Ne croyez pas que cela ne pourrait pas vous arriver.
Ne croyez pas qu’il y a nous et puis vous.
Tous les êtres vivants sont électrosensibles. Et tous sont susceptibles de devenir hypersensibles. Nous avons déjà franchi le cap, il y a 15 ans, 4 ans, ou 6 jours. Nous avons basculé, à force d’être surexposés, dans un monde nouveau où nos droits n’existent plus. Maintenant, nous ne vivons plus, nous survivons. Nous nous protégeons, nous sommes cernés. Hier nous étions ingénieurs passionnés, médecins dévoués, parents heureux, secrétaires efficaces. Hier nous avions, tout comme vous, un smartphone et du wifi à la maison. Nous allions au restaurant, à la banque, au cinéma, faire nos courses et assister aux spectacles de fin d’année de nos enfants.

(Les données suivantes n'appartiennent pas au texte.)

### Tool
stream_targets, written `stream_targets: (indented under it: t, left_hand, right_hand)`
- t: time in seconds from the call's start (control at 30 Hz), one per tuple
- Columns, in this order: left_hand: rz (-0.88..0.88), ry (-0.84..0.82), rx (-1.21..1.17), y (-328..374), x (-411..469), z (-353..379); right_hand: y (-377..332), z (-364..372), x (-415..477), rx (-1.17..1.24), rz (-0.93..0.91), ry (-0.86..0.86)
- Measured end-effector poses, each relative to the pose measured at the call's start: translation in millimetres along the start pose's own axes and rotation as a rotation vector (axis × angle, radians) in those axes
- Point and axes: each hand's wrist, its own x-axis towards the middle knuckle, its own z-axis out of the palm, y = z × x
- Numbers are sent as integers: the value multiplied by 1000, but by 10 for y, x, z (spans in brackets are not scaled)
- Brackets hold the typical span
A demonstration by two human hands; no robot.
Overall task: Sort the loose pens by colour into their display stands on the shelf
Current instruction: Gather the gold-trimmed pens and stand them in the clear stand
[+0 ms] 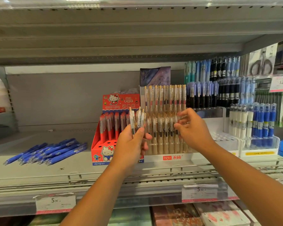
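My left hand (131, 141) grips a small bunch of clear pens with gold clips (137, 119), held upright in front of the red Hello Kitty stand (103, 150). My right hand (191, 128) reaches into the clear stand of matching clear pens (166, 124), its fingers curled among the lower row; whether it holds a pen is unclear. A loose pile of blue pens (51, 151) lies on the shelf at the left. Red pens (112, 124) fill the Hello Kitty stand.
Right of the clear stand are stands of black, lilac and blue pens (203, 93) and a stand of white and blue pens (258, 121). Packaged scissors (261, 62) hang at the far right. A wire rail (153, 176) with price tags runs along the shelf front.
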Motion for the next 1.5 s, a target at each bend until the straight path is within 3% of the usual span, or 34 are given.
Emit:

Nous pouvions suivre des formations, aller à des conférences, prendre l’avion, le métro, le train, aller à l’hôtel, et nous rendre chez le médecin.
Et puis notre corps a dit stop, je ne peux plus faire face. Il a manifesté des symptômes de plus en plus intenses lorsqu’il était exposé, c’est-à-dire un peu partout et presque tout le temps. Le syndrome d’intolérance aux champs électromagnétique s’est déclaré. L’électrohypersensibilité.

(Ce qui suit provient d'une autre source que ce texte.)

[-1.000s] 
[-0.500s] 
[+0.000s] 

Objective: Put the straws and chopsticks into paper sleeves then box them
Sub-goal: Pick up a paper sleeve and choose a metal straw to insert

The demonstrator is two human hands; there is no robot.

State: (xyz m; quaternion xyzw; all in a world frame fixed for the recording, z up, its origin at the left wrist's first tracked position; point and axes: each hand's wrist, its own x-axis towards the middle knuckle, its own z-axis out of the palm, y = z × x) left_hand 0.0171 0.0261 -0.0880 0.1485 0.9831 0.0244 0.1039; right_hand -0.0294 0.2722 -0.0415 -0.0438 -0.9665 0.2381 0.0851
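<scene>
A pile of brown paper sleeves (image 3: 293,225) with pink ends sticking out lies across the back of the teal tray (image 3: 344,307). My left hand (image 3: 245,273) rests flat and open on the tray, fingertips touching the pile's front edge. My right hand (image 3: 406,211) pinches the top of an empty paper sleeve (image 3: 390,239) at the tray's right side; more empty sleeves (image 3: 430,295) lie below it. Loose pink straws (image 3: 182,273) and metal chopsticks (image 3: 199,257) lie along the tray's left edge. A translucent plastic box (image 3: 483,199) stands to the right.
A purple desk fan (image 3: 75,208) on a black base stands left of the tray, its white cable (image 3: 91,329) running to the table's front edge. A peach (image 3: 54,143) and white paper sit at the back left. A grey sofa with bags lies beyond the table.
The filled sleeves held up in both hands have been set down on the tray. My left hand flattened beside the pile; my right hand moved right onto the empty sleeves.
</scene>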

Notre corps était sensible, il a exacerbé ses sens à l’extrême. Comme pour nous dire, ne m’expose plus, ces rayonnements de radiofréquence stressent trop mon organisme. Je ne peux plus faire face. Ils brisent mes brins d’ADN, augmentent mes risques de développer un cancer, perturbent mes hormones et mon rythme cardiaque. Ils m’empêchent de dormir, de penser et de me concentrer. Ils me donnent mal de tête, font siffler mes oreilles et détruisent mes cellules… Stop, ça suffit.
Mais nous, nous ne voulons pas être électrohypersensibles, nous voulons continuer à vivre comme avant. Garder notre travail, nos amis, et tous nos droits.
La société ne semble pas nous croire, elle ne semble pas nous comprendre. Elle ne veut pas de nous. Et pourtant nous n’avons pas peur des ondes, nous étions comme vous avant. Mais maintenant nous les sentons et elles ont un pouvoir sur nous, celui de nous faire mal et de dérégler tout notre organisme en quelques minutes et pour plusieurs jours. Je ne vous vois plus venir vers moi, je vous sens, car j’ai un grésillement dans la tête lorsque vous vous approchez, et parfois, je n’arrive plus à parler et mon cœur me fait mal et commence à battre irrégulièrement. Dans votre poche, votre sac ou votre main, se trouve mon bourreau, celui de qui je suis à la merci. Et vous ne le savez pas.
Le monde s’est refermé sur lui-même, et nous a laissé dehors. Il s’auto-mitraille de ces radio fréquences qui nous brûlent l’organisme. Il nous éjecte avec une force tranquille qui ne remarque même pas que nous sommes en fuite, à la recherche d’un petit espace qui pourrait encore nous accueillir. Mais dans ces espaces, il n’y a plus que des gens comme nous, qui se demandent comment faire leurs courses, gagner de l’argent, se soigner et continuer à survivre.
Un émetteur wifi, un smartphone allumé, une antenne de téléphonie mobile, un téléphone fixe sans fil, c’est comme si vous étiez non-fumeur et qu’on vous crachait de la fumée de cigarette en plein visage, dans le nez, la bouche, les yeux et cela, en continu, et partout où vous voulez aller. C’est comme si ensuite, on vous écrasait le mégot encore brûlant un peu partout sur le corps.
C’est comme si enfin, on ne vous regardait pas agoniser et souffrir de vos brûlures, et qu’on vous laissait sans secours, avec un sourire au coin des lèvres.
Nous sommes de l’autre côté, et de plus en plus nombreux. Nous ne pourrons plus être ignorés très longtemps.